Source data
%%

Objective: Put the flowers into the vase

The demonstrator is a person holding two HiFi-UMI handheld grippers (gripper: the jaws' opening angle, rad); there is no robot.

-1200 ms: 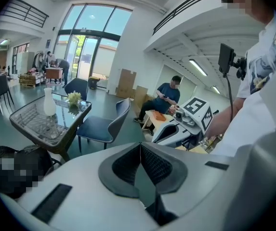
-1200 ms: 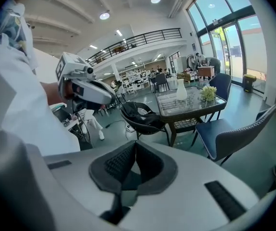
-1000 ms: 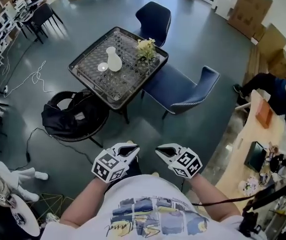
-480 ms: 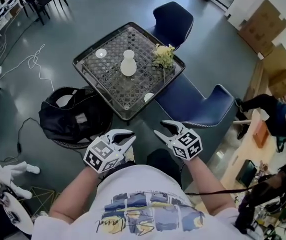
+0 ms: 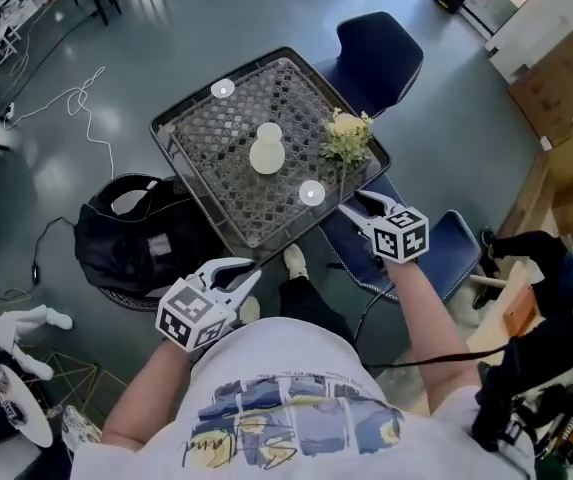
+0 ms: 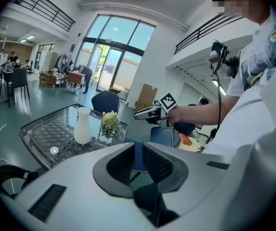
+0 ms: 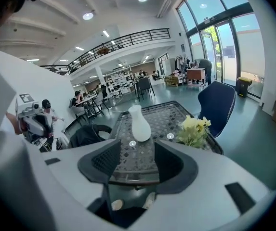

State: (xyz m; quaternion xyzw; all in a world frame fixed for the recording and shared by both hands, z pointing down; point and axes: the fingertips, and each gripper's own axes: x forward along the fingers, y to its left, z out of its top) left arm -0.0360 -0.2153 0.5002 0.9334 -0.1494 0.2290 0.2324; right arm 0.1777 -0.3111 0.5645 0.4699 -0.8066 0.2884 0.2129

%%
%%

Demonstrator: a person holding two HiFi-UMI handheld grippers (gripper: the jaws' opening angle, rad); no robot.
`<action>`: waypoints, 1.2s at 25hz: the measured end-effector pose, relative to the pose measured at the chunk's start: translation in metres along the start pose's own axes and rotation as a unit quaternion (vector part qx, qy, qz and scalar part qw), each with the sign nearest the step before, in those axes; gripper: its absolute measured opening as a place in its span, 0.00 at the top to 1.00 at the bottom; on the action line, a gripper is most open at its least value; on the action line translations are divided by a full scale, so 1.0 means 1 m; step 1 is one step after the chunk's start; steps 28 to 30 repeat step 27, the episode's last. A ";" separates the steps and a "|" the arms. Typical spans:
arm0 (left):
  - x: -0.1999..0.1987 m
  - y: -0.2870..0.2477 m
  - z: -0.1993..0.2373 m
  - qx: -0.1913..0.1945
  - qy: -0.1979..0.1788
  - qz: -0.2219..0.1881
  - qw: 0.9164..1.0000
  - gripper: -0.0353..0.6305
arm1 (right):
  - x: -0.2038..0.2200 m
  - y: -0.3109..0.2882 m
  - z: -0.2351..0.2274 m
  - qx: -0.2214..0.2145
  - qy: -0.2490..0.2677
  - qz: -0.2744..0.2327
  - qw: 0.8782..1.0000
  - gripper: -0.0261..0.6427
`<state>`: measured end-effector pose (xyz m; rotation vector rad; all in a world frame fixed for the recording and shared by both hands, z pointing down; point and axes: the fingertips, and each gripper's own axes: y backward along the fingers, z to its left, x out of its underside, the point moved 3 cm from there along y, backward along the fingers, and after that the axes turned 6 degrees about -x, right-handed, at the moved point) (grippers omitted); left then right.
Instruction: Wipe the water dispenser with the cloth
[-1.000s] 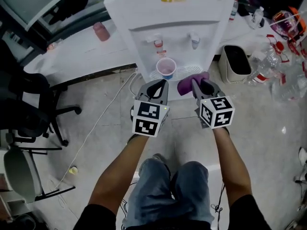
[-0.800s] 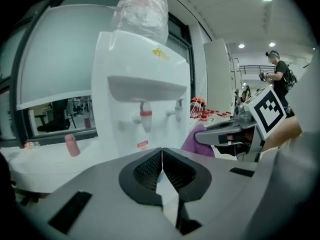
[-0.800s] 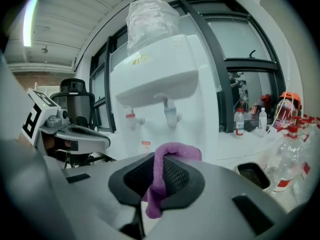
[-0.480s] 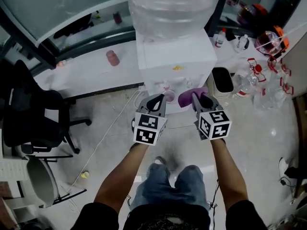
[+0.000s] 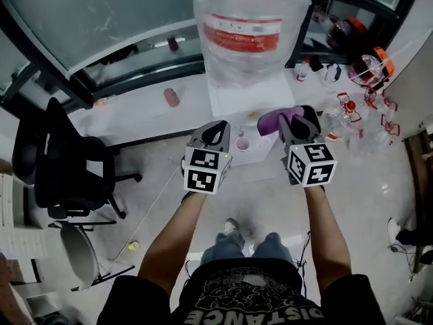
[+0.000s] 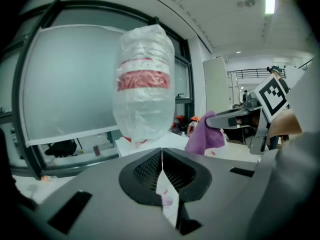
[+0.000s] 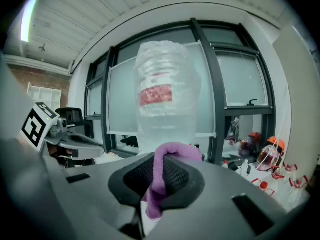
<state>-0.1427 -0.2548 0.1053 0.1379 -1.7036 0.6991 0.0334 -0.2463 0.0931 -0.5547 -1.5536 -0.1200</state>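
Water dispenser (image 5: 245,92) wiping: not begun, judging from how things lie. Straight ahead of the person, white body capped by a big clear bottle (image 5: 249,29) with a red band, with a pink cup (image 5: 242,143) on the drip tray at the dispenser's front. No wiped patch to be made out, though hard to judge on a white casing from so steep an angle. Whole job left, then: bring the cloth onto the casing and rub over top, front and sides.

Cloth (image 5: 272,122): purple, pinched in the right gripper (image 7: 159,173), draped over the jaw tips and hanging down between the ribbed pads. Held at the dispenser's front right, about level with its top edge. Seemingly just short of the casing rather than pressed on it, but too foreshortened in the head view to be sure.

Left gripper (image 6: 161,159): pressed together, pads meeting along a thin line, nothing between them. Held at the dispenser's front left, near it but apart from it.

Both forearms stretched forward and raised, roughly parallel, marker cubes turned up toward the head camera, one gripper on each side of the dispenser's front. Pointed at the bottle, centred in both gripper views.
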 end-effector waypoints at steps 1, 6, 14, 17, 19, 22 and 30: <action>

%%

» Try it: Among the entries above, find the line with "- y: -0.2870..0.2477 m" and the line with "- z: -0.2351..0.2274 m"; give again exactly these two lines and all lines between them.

» Output:
  - y: -0.2870..0.2477 m
  - z: -0.1993..0.2373 m
  - qx: -0.1913..0.1945
  - qy: -0.1979..0.1788
  - qz: -0.2219..0.1881
  - qw: 0.9164..1.0000
  - gripper: -0.0353..0.6305
arm1 (right):
  - x: -0.2038..0.2200 m
  - y: -0.3109..0.2882 m
  - z: -0.2351..0.2274 m

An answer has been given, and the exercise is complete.